Video Installation
Quantum Choir
4-channel, 4k video installation (colour, sound), soccer balls and training cones
9 x 16 format, 12:46 | 2022
As an activity common to all cultures, singing is both everyday and extraordinary, but for those of us who are bad singers, singing is fraught with insecurity, worry and shame. Building on my autoethnographic investments in vulnerability, failure and repair, Quantum Choir is a four-channel video installation that reflects on the vulnerability of learning to sing as a way of exploring the legibility, precarity, and affinity of contemporary queer female masculinity.
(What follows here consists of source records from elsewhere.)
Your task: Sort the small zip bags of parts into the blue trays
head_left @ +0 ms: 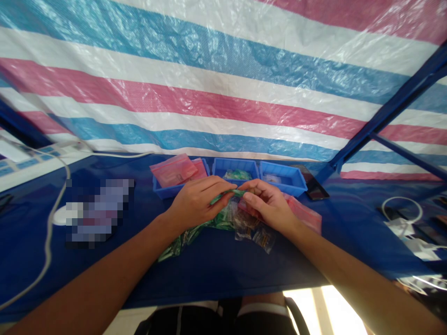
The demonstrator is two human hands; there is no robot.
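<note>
Over the heap of small packets, my left hand and my right hand meet fingertip to fingertip. Pinched between them is a small green plastic packet, its contents too small to make out. Below and left of the hands lie more green packets in a loose pile. Under my right hand are clear bags with small brass-coloured pieces inside. Pink zip bags stick out beyond my right wrist, partly hidden by the hand.
Behind the hands stand a blue bin topped with pink zip bags, a middle bin with green packets, and a right bin. A dark phone lies beside them. At left a white cable crosses the blue table.
</note>
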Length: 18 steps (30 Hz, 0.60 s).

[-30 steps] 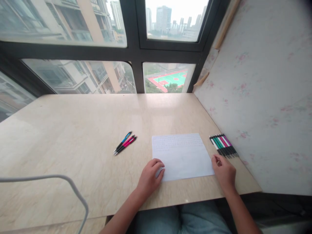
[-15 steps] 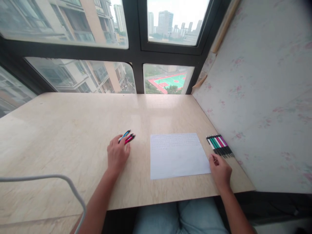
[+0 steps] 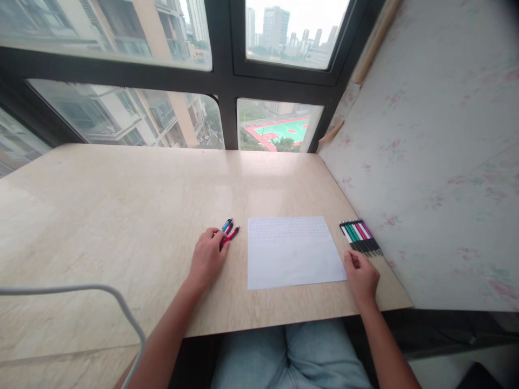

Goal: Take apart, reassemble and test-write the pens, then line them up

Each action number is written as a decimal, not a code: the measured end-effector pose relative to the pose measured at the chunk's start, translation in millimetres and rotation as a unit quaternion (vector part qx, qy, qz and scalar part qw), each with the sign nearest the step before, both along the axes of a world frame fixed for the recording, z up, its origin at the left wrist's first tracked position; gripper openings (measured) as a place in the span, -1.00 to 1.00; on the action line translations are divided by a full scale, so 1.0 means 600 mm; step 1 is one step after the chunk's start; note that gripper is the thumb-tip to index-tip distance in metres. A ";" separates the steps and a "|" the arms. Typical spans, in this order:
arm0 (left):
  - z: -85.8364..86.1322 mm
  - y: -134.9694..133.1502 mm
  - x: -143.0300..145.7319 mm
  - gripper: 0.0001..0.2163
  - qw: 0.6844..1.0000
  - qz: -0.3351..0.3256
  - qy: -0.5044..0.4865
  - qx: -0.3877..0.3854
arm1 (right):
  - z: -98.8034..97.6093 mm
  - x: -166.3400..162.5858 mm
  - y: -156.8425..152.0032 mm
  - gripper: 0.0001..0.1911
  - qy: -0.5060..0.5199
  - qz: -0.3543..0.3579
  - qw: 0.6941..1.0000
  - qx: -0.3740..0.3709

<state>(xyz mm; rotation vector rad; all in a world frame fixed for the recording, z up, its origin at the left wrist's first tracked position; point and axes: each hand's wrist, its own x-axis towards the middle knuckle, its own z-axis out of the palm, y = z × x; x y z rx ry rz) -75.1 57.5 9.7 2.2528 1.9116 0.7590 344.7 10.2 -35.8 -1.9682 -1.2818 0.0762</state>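
Beside the paper's left edge, my left hand (image 3: 208, 257) is closed over a few pens (image 3: 230, 229), blue and pink-red with black ends. The ends of these pens stick out past my fingers, and the rest is hidden under the hand. A white sheet of paper (image 3: 294, 259) lies flat, with lines of handwriting across its upper part. At its lower right edge rests my right hand (image 3: 362, 274), fingers curled in, with nothing showing in them. Just beyond that hand is a row of pens (image 3: 360, 237) in white, green, pink and purple, laid side by side.
The pale desk (image 3: 121, 216) runs back to a dark window frame (image 3: 229, 81). A flowered wall (image 3: 438, 162) bounds the right side, close to the pen row. A thick white cable (image 3: 101, 287) arches over the near left, by my left forearm.
My left hand has slid right with the pens, nearer the paper, and the pens sit differently under it. My right hand keeps its place by the paper's edge. The view has shifted slightly.
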 end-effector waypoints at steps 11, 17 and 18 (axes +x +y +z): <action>0.015 -0.010 0.034 -0.88 0.993 0.049 -0.091 0.056 | -0.001 0.000 -0.005 -0.56 0.046 -0.028 0.998 0.017; 0.024 -0.023 0.074 -0.78 0.813 0.012 -0.561 -0.155 | 0.005 0.000 -0.007 -0.56 0.042 -0.022 0.998 0.050; 0.026 -0.026 0.083 -0.76 0.776 0.001 -0.605 -0.178 | 0.008 -0.002 -0.008 -0.57 0.033 -0.013 0.998 0.053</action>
My feelings about my inability to sing are queer feelings, and they sit alongside the anxieties and tensions of a lifelong masculinity situated within and amongst larger cultural conversations about new critiques of patriarchy, toxic masculinity, and increasing gender variation. These shifts have brought new pressures to bear on masculine gender identities, and new frictions within queer communities as our masculinities continue to evolve and diversify.
Set in a custom architectural structure in the centre of a large gallery space, the video installation brings me together with three other participants to work through the grief of being a bad singer. Following weeks of voice lessons with a vocal coach, we collaboratively construct a performance for the camera, progressing from initial vocal warm-ups right through to singing the pop song, Queen of Denmark by the queer artist, John Grant. As in previous works, here I use performative gestures and repetition across the four screens to construct a video choir that harnesses queer kinship and intimacy to navigate a complex mix of privilege, oppression, power and invisibility.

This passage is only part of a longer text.